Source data
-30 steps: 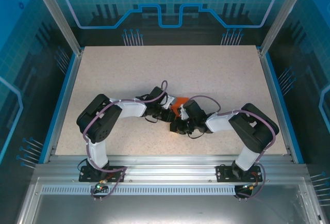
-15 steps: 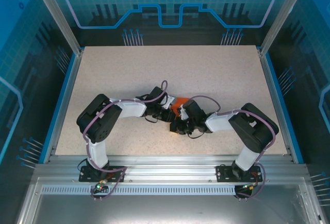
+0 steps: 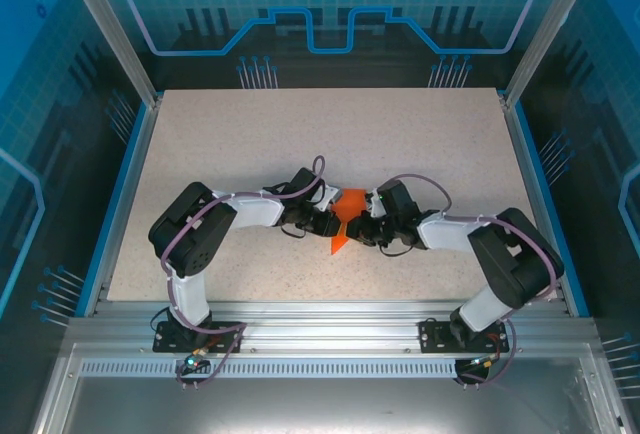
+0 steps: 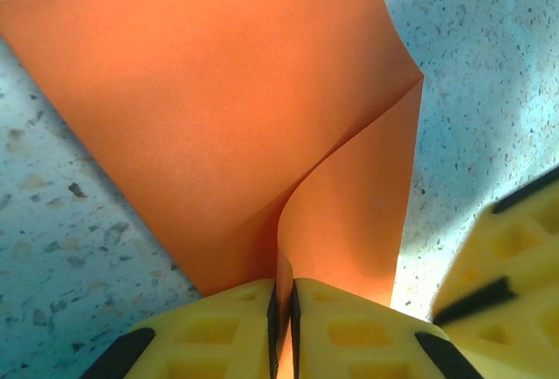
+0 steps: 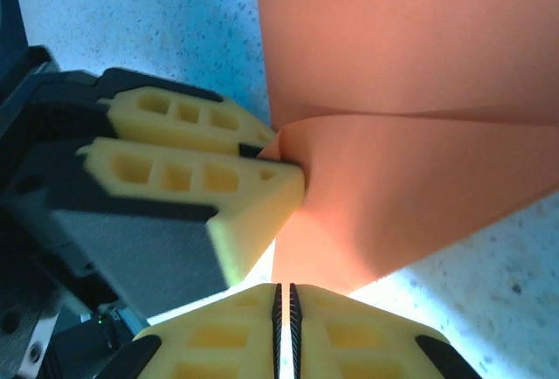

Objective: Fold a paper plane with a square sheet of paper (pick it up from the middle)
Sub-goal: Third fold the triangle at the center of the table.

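Note:
The square sheet of paper (image 3: pixel 347 204) is bright orange, creased and folded, and held just above the table's middle between both grippers. A pointed corner of it hangs down toward the near edge. My left gripper (image 3: pixel 328 222) is shut on a fold of the paper (image 4: pixel 218 117), which runs straight into its closed yellow jaws (image 4: pixel 284 296). My right gripper (image 3: pixel 362 229) faces it from the right. Its jaws (image 5: pixel 284 290) are shut on the lower edge of the paper (image 5: pixel 410 91). The left gripper's fingers (image 5: pixel 201 178) pinch the sheet beside it.
The speckled beige table (image 3: pixel 300 134) is bordered by blue rails and a metal frame. Both arms bend inward and meet at the centre, their wrists almost touching. The right gripper's fingers (image 4: pixel 507 257) sit close at the right of the left wrist view.
My right gripper has swung right and slightly away from the near edge. The paper's pointed corner now shows below the grippers. The left arm has stayed put.

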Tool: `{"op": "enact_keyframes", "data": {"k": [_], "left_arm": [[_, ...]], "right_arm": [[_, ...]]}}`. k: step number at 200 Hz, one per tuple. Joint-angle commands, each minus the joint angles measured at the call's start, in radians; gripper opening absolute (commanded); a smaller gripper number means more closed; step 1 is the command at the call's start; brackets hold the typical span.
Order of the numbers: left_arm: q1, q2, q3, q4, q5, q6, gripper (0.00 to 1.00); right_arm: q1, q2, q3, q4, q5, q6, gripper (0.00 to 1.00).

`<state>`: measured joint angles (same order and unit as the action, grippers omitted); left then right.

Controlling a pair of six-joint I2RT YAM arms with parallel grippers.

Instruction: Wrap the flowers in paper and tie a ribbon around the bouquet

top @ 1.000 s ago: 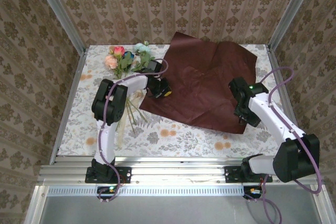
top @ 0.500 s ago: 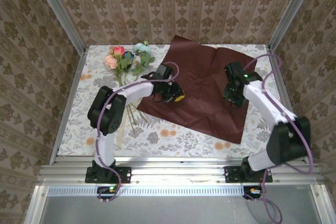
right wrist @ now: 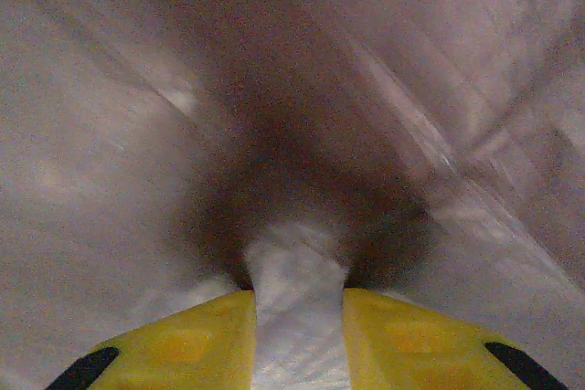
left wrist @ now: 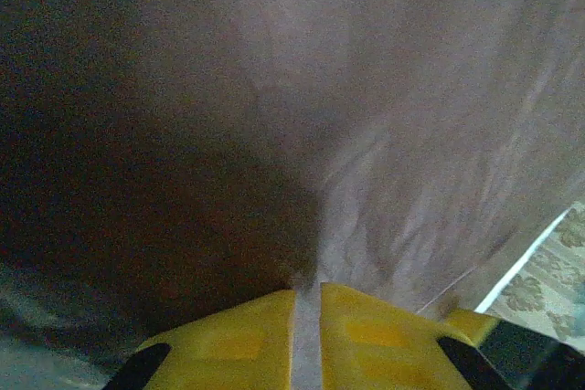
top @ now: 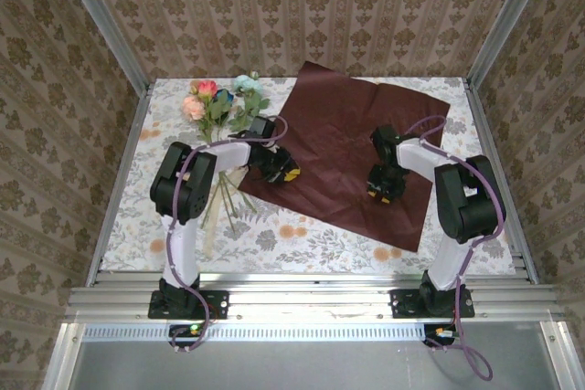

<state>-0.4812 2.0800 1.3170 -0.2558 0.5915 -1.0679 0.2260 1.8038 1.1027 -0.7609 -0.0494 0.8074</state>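
Two pairs of fingers are down on the paper (top: 352,130), one at its left edge and one well inside its right half.

The paper lies spread on the bench (top: 302,230), maroon face up and creased. One corner points at the back wall and another reaches toward the near right.

The left gripper (top: 285,173) sits at the sheet's left corner, tips against it. In the left wrist view its yellow fingers (left wrist: 238,340) are almost together, with a thin slit between them at the gripper's tip (left wrist: 306,294). The maroon sheet (left wrist: 366,89) lies right in front of the tips. I cannot tell whether any of it is caught in the slit. A strip of the bench cloth (left wrist: 558,253) shows at the lower right of that view, past the sheet's edge.

The right gripper (top: 379,191) points down onto the sheet, with paper on all sides of it. In the right wrist view its fingers (right wrist: 192,344) stand partly apart, with a clear gap at the tip (right wrist: 297,303). A pale patch of paper (right wrist: 137,89) shows through the gap, ringed by dark shadow. The tips look pressed to the sheet, but I cannot tell whether they pinch a fold.

The flowers (top: 218,98) lie at the far left of the bench, apart from both pairs of fingers. The blooms are toward the back wall and the leaves just beside the paper's left edge. Their thin stems run toward the near edge and pass under the left arm.
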Motion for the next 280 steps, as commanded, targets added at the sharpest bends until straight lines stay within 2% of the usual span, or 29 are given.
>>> {"op": "enact_keyframes", "data": {"k": [1,55,92,128,154,175,190,219,245,280], "left_arm": [[0.018,0.071,0.068,-0.066,-0.020,0.087,0.16],[0.083,0.166,0.244,-0.245,-0.105,0.194,0.16],[0.122,0.162,0.239,-0.258,-0.127,0.223,0.16],[0.106,0.094,0.325,-0.310,-0.098,0.274,0.27],[0.091,0.013,0.423,-0.436,-0.159,0.321,0.31],[0.113,-0.037,0.448,-0.522,-0.243,0.392,0.34],[0.154,-0.047,0.444,-0.562,-0.262,0.440,0.34],[0.266,-0.079,0.372,-0.576,-0.277,0.496,0.29],[0.354,-0.090,0.334,-0.597,-0.309,0.537,0.27],[0.438,-0.094,0.287,-0.573,-0.309,0.554,0.29]], "right_arm": [[0.024,-0.026,-0.057,-0.034,0.024,0.081,0.31],[0.089,0.011,-0.044,-0.024,-0.053,0.130,0.30],[0.174,0.020,-0.035,-0.022,-0.104,0.209,0.30],[0.262,-0.009,-0.012,-0.096,-0.024,0.284,0.38],[0.260,-0.046,0.028,-0.149,0.035,0.309,0.44],[0.259,-0.045,0.088,-0.163,0.028,0.279,0.45],[0.254,-0.047,0.119,-0.132,0.040,0.227,0.45],[0.219,-0.009,0.171,-0.031,-0.021,0.052,0.38],[0.215,0.034,0.233,-0.053,0.046,-0.074,0.36],[0.203,0.141,0.245,-0.045,0.000,-0.093,0.37]]}}
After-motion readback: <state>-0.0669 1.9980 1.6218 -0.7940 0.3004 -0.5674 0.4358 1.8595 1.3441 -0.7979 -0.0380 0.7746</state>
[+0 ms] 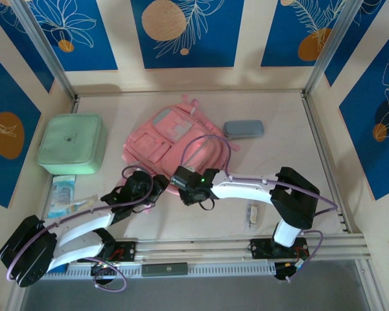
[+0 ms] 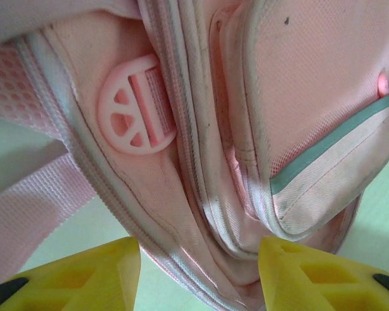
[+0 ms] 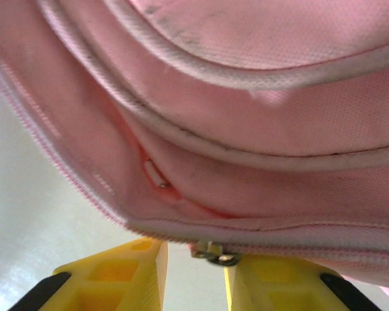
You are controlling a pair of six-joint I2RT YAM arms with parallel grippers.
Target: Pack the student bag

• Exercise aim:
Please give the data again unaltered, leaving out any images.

• Expected answer:
-30 steps: 
-15 steps: 
+0 steps: 
+0 steps: 
+0 steps: 

Objective: Fold a paper plane with a square sheet of paper (pick it up from the middle)
Sub-goal: Third fold the triangle at the center of the table.

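Note:
The square sheet of paper (image 3: pixel 347 204) is bright orange, creased and folded, and held just above the table's middle between both grippers. A pointed corner of it hangs down toward the near edge. My left gripper (image 3: pixel 328 222) is shut on a fold of the paper (image 4: pixel 218 117), which runs straight into its closed yellow jaws (image 4: pixel 284 296). My right gripper (image 3: pixel 362 229) faces it from the right. Its jaws (image 5: pixel 284 290) are shut on the lower edge of the paper (image 5: pixel 410 91). The left gripper's fingers (image 5: pixel 201 178) pinch the sheet beside it.
The speckled beige table (image 3: pixel 300 134) is bordered by blue rails and a metal frame. Both arms bend inward and meet at the centre, their wrists almost touching. The right gripper's fingers (image 4: pixel 507 257) sit close at the right of the left wrist view.
My right gripper has swung right and slightly away from the near edge. The paper's pointed corner now shows below the grippers. The left arm has stayed put.
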
Tool: `{"op": "enact_keyframes", "data": {"k": [_], "left_arm": [[_, ...]], "right_arm": [[_, ...]]}}`. k: step number at 200 Hz, one per tuple. Joint-angle commands, each minus the joint angles measured at the call's start, in radians; gripper opening absolute (commanded); a smaller gripper number means more closed; step 1 is the command at the call's start; brackets hold the typical span.
Order of the numbers: left_arm: q1, q2, q3, q4, q5, q6, gripper (0.00 to 1.00); right_arm: q1, q2, q3, q4, q5, q6, gripper (0.00 to 1.00).

`<state>`: measured joint angles (same order and unit as the action, grippers omitted); left then right.

Controlling a pair of six-joint I2RT YAM arms with parallel grippers.

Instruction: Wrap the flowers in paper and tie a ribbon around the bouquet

top @ 1.000 s ago: 
top @ 0.500 s ago: 
right wrist @ now: 
left wrist @ now: 
top @ now: 

<state>-0.4812 2.0800 1.3170 -0.2558 0.5915 -1.0679 0.2260 1.8038 1.1027 -0.7609 -0.0494 0.8074</state>
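Two pairs of fingers are down on the paper (top: 352,130), one at its left edge and one well inside its right half.

The paper lies spread on the bench (top: 302,230), maroon face up and creased. One corner points at the back wall and another reaches toward the near right.

The left gripper (top: 285,173) sits at the sheet's left corner, tips against it. In the left wrist view its yellow fingers (left wrist: 238,340) are almost together, with a thin slit between them at the gripper's tip (left wrist: 306,294). The maroon sheet (left wrist: 366,89) lies right in front of the tips. I cannot tell whether any of it is caught in the slit. A strip of the bench cloth (left wrist: 558,253) shows at the lower right of that view, past the sheet's edge.

The right gripper (top: 379,191) points down onto the sheet, with paper on all sides of it. In the right wrist view its fingers (right wrist: 192,344) stand partly apart, with a clear gap at the tip (right wrist: 297,303). A pale patch of paper (right wrist: 137,89) shows through the gap, ringed by dark shadow. The tips look pressed to the sheet, but I cannot tell whether they pinch a fold.

The flowers (top: 218,98) lie at the far left of the bench, apart from both pairs of fingers. The blooms are toward the back wall and the leaves just beside the paper's left edge. Their thin stems run toward the near edge and pass under the left arm.
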Motion for the next 280 steps, as commanded, targets added at the sharpest bends until straight lines stay within 2% of the usual span, or 29 are given.
>>> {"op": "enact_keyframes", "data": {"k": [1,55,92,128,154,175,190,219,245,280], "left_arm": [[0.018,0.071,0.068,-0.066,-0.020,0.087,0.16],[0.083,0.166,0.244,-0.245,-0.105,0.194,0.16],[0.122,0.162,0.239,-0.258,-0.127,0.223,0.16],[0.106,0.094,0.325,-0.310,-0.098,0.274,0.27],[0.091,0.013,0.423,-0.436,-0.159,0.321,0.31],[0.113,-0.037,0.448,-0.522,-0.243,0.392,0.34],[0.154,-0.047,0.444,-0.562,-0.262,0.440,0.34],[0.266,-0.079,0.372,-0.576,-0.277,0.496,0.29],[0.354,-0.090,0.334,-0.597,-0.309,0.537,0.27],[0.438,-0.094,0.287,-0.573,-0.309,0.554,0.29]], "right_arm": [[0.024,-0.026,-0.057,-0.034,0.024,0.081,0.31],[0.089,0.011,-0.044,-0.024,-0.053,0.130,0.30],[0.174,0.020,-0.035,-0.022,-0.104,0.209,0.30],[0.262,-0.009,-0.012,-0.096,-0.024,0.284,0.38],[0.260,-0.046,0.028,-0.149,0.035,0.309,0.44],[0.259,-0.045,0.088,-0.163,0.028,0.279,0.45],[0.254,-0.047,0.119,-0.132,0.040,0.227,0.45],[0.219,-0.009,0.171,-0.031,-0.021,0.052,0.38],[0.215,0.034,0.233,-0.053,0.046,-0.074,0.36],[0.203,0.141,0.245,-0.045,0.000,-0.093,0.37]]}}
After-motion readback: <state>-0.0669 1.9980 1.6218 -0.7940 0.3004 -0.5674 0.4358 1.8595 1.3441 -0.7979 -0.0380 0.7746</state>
[+0 ms] 
[+0 ms] 
[+0 ms] 
You are controlling a pair of six-joint I2RT YAM arms with parallel grippers.
Target: Pack the student bag

This output is finished.